Apart from their discoveries in Alaska, Central Asia, Siberia, and the northern areas surrounding the North Pole, Russian explorers have made significant contributions to the exploration of the Antarctic, Arctic, and the Pacific islands, as well as deep-sea and space explorations.

==Before 1000 CE==
By the tenth century, the northern part of the East European Plain and its Baltic and White Sea coasts were settled by tribes of East Slavic, Baltic, and Finnic peoples. The first historical exploration of the region was conducted by Norse Varangians, who established the principalities of Rus. After the dissolution of that polity, the Grand Duchy of Moscow would eventually collect most of the lands of European Russia starting from the 13th century.

==1000–1500==
From the 11th century on, a group of Russians which settled the shores of the White Sea and became known as Pomors ("seaside-dwellers") began navigating in the freezing seas of the Arctic Ocean, gradually developing the first icebreaking ships known as kochi. As early as the 11th century Russians from the Novgorod Republic had occasionally penetrated into Siberia. In the 14th century the Novgorodians started exploring the Kara Sea and the West Siberian Ob River. Russians were among those rare medieval Europeans who traveled deep into Central Asia or visited South Asia. Prince Yaroslav II of Vladimir and his sons Alexander Yaroslavich Nevsky and Andrey Yaroslavich traveled to Karakorum, the capital of the Mongolian Empire in the 1240s, while Afanasy Nikitin, a merchant from the Principality of Tver, traveled to Persia and India in A Journey Beyond the Three Seas in 1466–1472.

==1500–1700==

By the beginning of the Age of Discovery, many of the former principalities of Kievan Rus were integrated by the Grand Duchy of Moscow. Proclaimed the Tsardom of Russia, by the end of the 16th century the state had colonized the easternmost territories of Europe by conquering the Khanate of Kazan in 1552 and the Khanate of Astrakhan in 1556, thus gaining full control of the Volga River valley.

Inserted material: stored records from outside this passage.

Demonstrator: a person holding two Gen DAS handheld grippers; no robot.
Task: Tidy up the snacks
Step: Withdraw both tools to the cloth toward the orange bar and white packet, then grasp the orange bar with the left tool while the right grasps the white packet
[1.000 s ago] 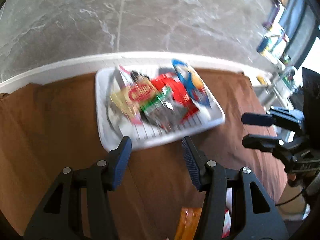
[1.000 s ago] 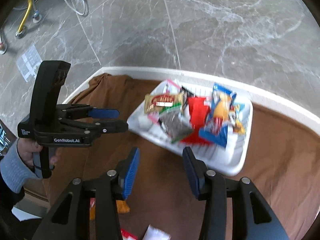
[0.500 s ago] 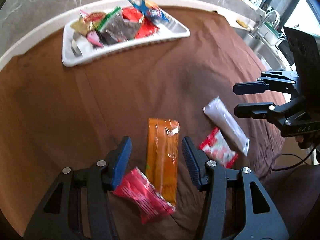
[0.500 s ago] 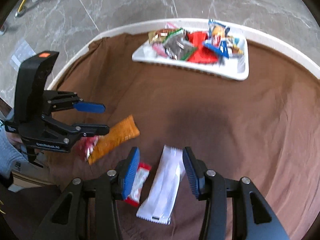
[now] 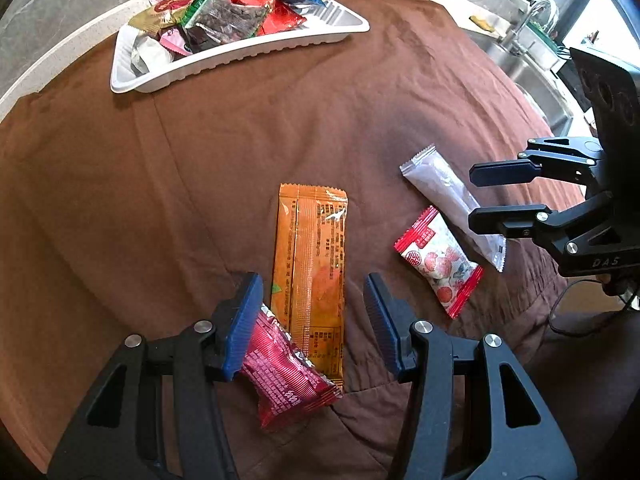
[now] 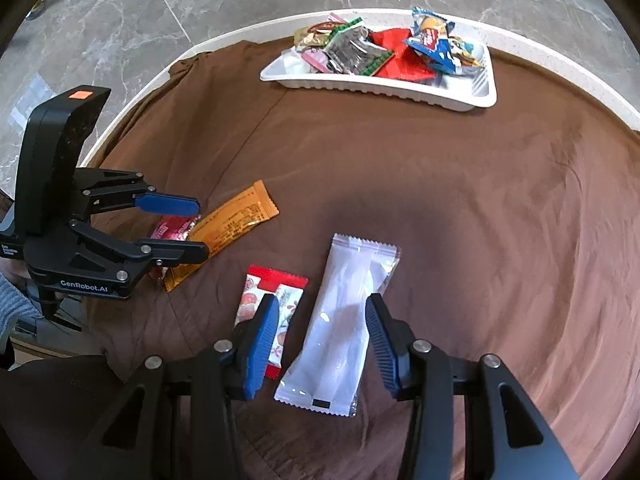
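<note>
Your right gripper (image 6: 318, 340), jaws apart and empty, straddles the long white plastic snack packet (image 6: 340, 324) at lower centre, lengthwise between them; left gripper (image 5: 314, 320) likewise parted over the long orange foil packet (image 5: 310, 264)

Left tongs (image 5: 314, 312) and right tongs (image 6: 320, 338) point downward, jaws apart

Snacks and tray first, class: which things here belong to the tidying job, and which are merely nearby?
Part of the job:
- white tray of snacks
- orange packet
- dark red packet
- red-and-white packet
- white packet

Just nearby:
- brown cloth
- sink
- marble floor
</note>
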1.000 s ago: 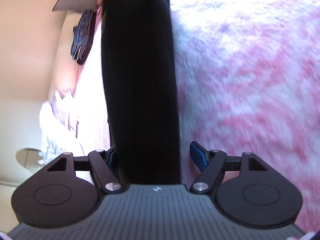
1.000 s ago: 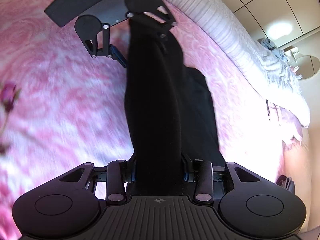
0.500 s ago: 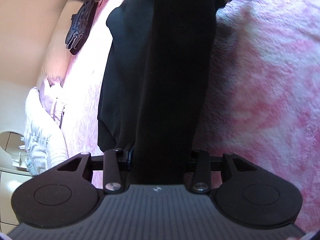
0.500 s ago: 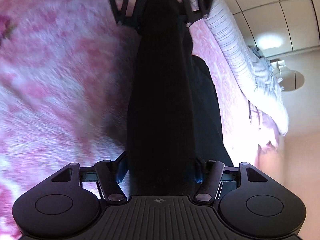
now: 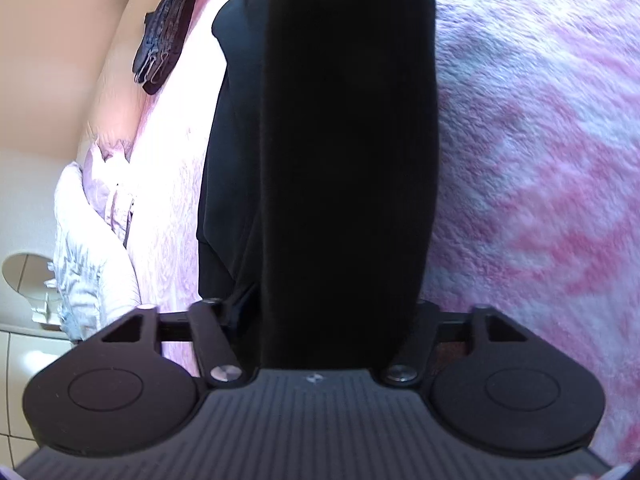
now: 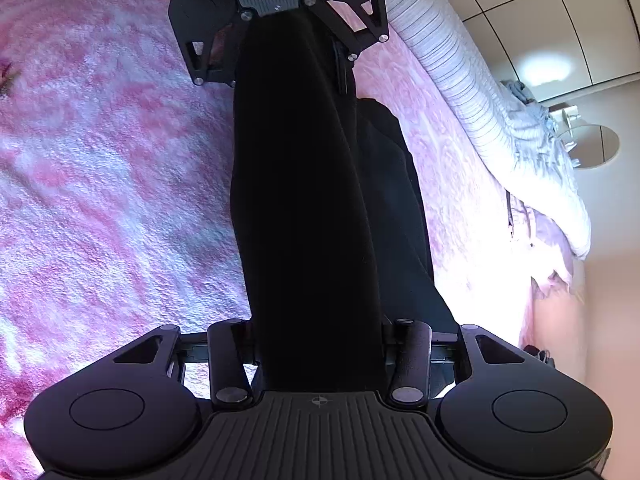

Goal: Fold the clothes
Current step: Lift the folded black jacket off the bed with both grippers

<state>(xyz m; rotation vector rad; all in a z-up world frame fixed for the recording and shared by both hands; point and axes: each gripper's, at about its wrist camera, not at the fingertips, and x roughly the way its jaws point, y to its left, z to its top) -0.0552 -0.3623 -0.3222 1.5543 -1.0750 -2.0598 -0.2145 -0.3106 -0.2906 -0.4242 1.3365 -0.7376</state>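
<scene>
Two tools, left tool [image 5: 340, 320] easing apart, right tool [image 6: 320, 340] closing, flank your one black garment [image 6: 308, 200] over one pink bed [image 6: 100, 180].

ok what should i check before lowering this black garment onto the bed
1. long black fabric garment between left hand-held gripper jaws, which are opening: ok
2. garment between right hand-held gripper jaws, which are closing: ok
3. pads pressing cloth: cannot tell, cloth hides them
4. garment hanging untwisted between grippers: ok
5. folded dark clothes pile away from garment: ok
6. garment's lower layer lying flat: cannot tell
</scene>
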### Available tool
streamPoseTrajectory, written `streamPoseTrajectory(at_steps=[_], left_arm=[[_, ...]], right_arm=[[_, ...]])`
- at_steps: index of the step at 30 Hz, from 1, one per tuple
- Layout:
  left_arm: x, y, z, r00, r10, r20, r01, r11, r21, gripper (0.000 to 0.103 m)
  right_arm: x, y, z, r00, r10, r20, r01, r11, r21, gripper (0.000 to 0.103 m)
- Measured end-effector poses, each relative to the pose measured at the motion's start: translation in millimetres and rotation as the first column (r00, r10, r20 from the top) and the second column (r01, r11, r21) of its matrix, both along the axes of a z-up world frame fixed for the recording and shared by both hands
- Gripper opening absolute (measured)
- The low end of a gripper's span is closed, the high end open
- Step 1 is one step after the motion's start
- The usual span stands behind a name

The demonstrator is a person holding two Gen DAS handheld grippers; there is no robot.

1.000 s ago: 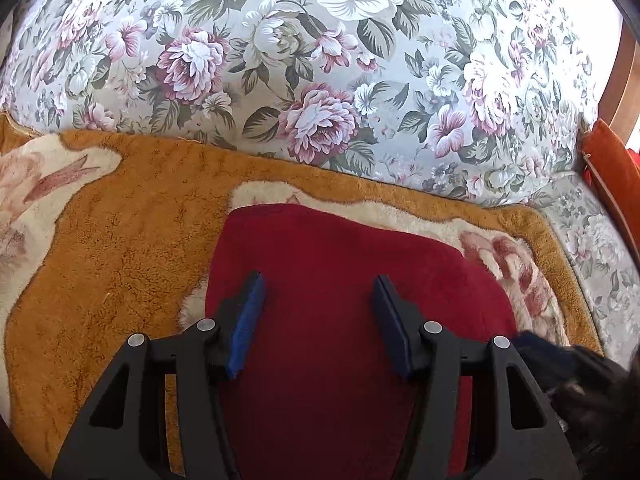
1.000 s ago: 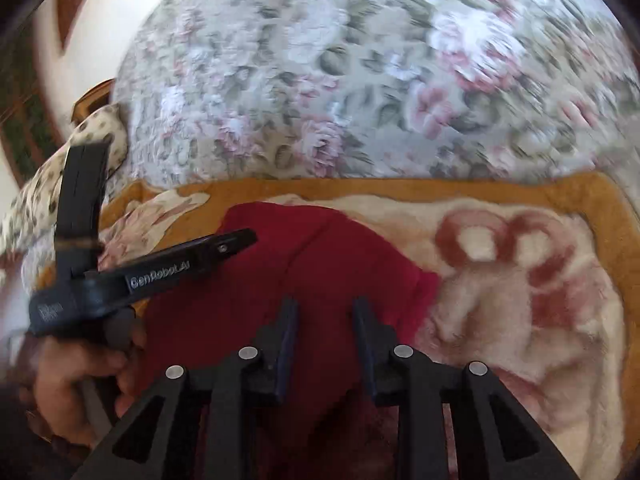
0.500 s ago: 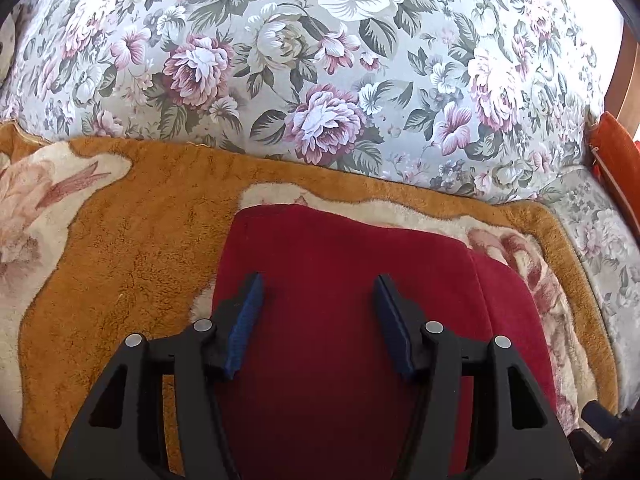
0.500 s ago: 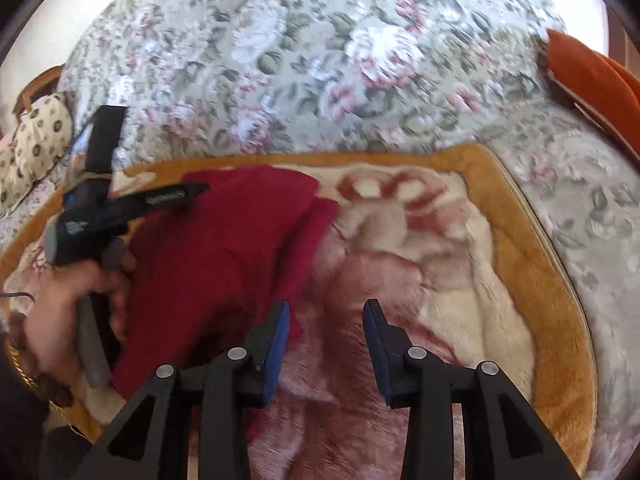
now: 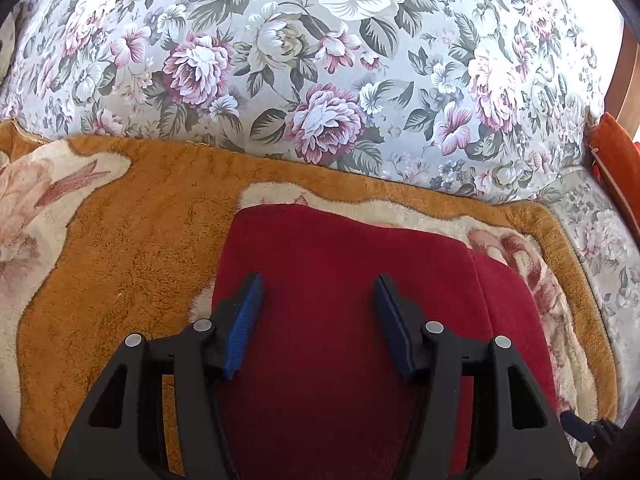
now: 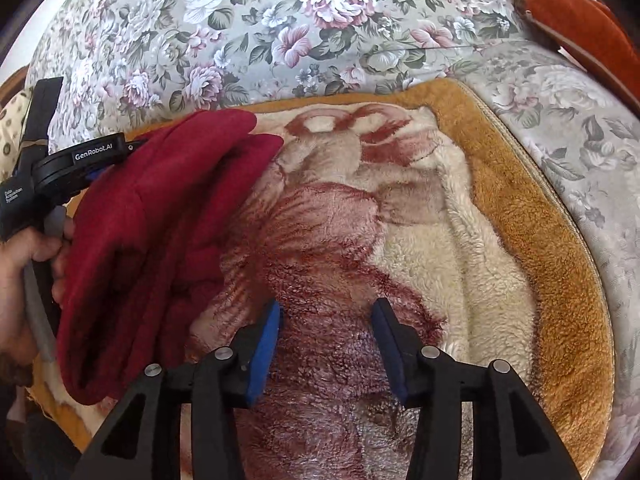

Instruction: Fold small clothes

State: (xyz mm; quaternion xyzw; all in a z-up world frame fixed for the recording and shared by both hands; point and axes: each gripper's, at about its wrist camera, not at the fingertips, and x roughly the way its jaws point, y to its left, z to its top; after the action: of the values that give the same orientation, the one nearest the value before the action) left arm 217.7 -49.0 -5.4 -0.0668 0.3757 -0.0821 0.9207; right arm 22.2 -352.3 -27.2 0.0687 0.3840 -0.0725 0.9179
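Observation:
A dark red fleece garment lies folded on the blanket, with a second layer showing along its right side. My left gripper is open above it, blue pads wide apart and the red cloth below them. In the right wrist view the garment is bunched at the left, beside a person's hand holding the left tool. My right gripper is over bare blanket to the right of the garment. Its jaws are opening and nothing is between them.
An orange-bordered plush blanket with a cream and red flower pattern covers the sofa seat. The floral backrest rises behind it. An orange cushion sits at the far right, on the floral armrest.
My right gripper has swung right, off the red garment and onto bare blanket, and its jaws have widened. The left gripper has stayed over the garment.

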Motion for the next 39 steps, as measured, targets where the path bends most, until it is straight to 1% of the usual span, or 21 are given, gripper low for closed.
streamPoseTrajectory(at_steps=[5,8,10,12,14,15,17,18,20,21,23,24,25,26,27,28,31,34,36,38,39], left_arm=[[0,0,0,1.000,0.001,-0.001,-0.001,1.000,-0.002,0.058],[4,-1,5,0.999,-0.010,-0.037,0.009,1.000,-0.016,0.058],[3,7,19,0.997,-0.043,-0.068,0.038,0.996,-0.080,0.058],[-13,24,35,0.996,-0.071,-0.054,0.060,0.981,-0.186,0.058],[-33,37,43,0.999,-0.041,-0.031,0.034,0.977,-0.212,0.069],[-46,46,42,1.000,-0.013,-0.025,0.008,0.976,-0.217,0.077],[-60,55,31,1.000,0.000,-0.030,-0.007,0.967,-0.256,0.078],[-64,62,18,0.998,-0.001,-0.056,-0.017,0.952,-0.306,0.078],[-67,67,-9,0.993,-0.023,-0.118,-0.028,0.911,-0.410,0.078],[-69,66,-17,0.993,-0.031,-0.117,-0.024,0.898,-0.439,0.078],[-68,64,-12,0.996,-0.051,-0.075,0.010,0.884,-0.467,0.078],[-67,60,-11,0.993,-0.112,-0.043,0.072,0.841,-0.536,0.078],[-67,55,-13,0.988,-0.149,-0.040,0.102,0.823,-0.559,0.078],[-66,47,-19,0.983,-0.179,-0.052,0.121,0.825,-0.552,0.078],[-67,38,-20,0.979,-0.197,-0.058,0.140,0.845,-0.516,0.078],[-68,35,-19,0.978,-0.203,-0.046,0.151,0.846,-0.512,0.078],[-67,35,-22,0.975,-0.217,-0.040,0.158,0.815,-0.557,0.078],[-66,35,-22,0.968,-0.251,-0.028,0.184,0.778,-0.601,0.078],[-66,39,-23,0.964,-0.265,-0.014,0.194,0.740,-0.644,0.077],[-68,50,-24,0.964,-0.266,-0.004,0.193,0.709,-0.678,0.077],[-68,50,-25,0.965,-0.260,-0.006,0.187,0.708,-0.681,0.076]], right_arm=[[-1,-4,0,1.000,0.027,0.008,-0.027,1.000,0.014,0.047],[-2,-10,10,0.998,0.030,0.057,-0.035,0.996,0.080,0.047],[-6,-8,24,0.989,0.027,0.144,-0.042,0.994,0.102,0.047],[-7,-7,37,0.975,0.022,0.219,-0.058,0.986,0.157,0.048],[-3,-6,43,0.961,0.033,0.276,-0.098,0.969,0.227,0.054],[2,-6,44,0.953,0.032,0.301,-0.118,0.954,0.275,0.062],[14,-4,42,0.946,0.038,0.322,-0.160,0.919,0.362,0.068],[27,-3,36,0.947,0.066,0.313,-0.202,0.881,0.427,0.069],[44,-1,25,0.962,0.088,0.258,-0.203,0.863,0.462,0.069],[52,-2,19,0.968,0.080,0.236,-0.186,0.863,0.470,0.069],[65,-9,4,0.975,0.056,0.214,-0.164,0.834,0.528,0.069],[71,-13,-4,0.976,0.051,0.210,-0.166,0.800,0.577,0.069],[75,-17,-9,0.975,0.052,0.218,-0.178,0.769,0.614,0.069],[75,-20,-9,0.969,0.065,0.239,-0.204,0.758,0.620,0.069],[77,-20,-9,0.962,0.098,0.255,-0.241,0.742,0.626,0.068],[78,-18,-10,0.953,0.143,0.267,-0.284,0.725,0.627,0.065],[75,-15,-8,0.934,0.226,0.278,-0.352,0.714,0.605,0.062],[72,-21,-10,0.924,0.235,0.301,-0.379,0.655,0.654,0.061],[71,-24,-10,0.925,0.232,0.302,-0.379,0.628,0.679,0.061],[70,-27,-13,0.934,0.218,0.282,-0.355,0.638,0.683,0.052],[72,-29,-18,0.951,0.192,0.241,-0.306,0.670,0.677,0.049]])
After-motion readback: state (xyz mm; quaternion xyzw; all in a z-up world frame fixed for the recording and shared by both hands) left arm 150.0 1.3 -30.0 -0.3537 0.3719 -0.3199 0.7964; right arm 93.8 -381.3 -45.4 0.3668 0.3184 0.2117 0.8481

The road to Asia was opened, and in 1581 Yermak Timofeyevich crossed the Ural Mountains with a band of adventurers, defeated the Siberian Khanate and started the Russian conquest of Siberia.

The rapid exploration of the vast territories of Siberia was led primarily by Cossacks and Pomors hunting for valuable furs, spices and ivory. Explorers such as Pyanda, Pyotr Beketov, Kurbat Ivanov, Ivan Moskvitin, Vasily Poyarkov and Yerofey Khabarov pushed eastward mostly along the Siberian River Routes, and by the mid-17th century there were Russian settlements in Eastern Siberia, on the Chukchi Peninsula, along the Amur River, and on the Pacific coast. In 1648 the Bering Strait between Asia and North America was passed through for the first time by Europeans by Fedot Popov and Semyon Dezhnyov. The journeys of Ivan Petlin and Nicolae Milescu established contacts between Moscow and Ming China. By the early 18th century Russians under Vladimir Atlasov had colonised Kamchatka.

==1700s==

===Mapping expeditions===

Peter the Great, who turned the country into the Russian Empire in 1721, ordered the first instrumental mapping of Russia, and conceived the Great Northern Expedition, which was carried out after the Emperor's death with Vitus Bering as the leader and main organizer. With over 3,000 people directly and indirectly involved, the expedition was one of the largest exploration enterprises in history by its geographic scale and results. Preceded by Bering's first voyage through the Bering Strait in 1728–1729 and the European discovery of Alaska by Ivan Fyodorov and Mikhail Gvozdev in 1732, the achievements of the expedition included the discovery of the Aleutian Islands and the Commander Islands by Bering and Alexei Chirikov, the mapping of most of the Russian Arctic coastline and part of the Pacific coast in 1733–1743 by teams led by Stepan Malygin, Dmitry Ovtsyn, Fyodor Minin, Semyon Chelyuskin, Vasily Pronchischev, Khariton Laptev and Dmitry Laptev. The Academic Squad of the expedition, composed of the early members of the young Russian Academy of Sciences such as Gerhard Friedrich Müller, Johann Georg Gmelin and Stepan Krasheninnikov, inaugurated the first ethnographic, historic, and scientific research into Siberia and Kamchatka.

===America===

The Russian Empire at its peak in 1866. This territory largely corresponds to the extent of contiguous exploration by Russians.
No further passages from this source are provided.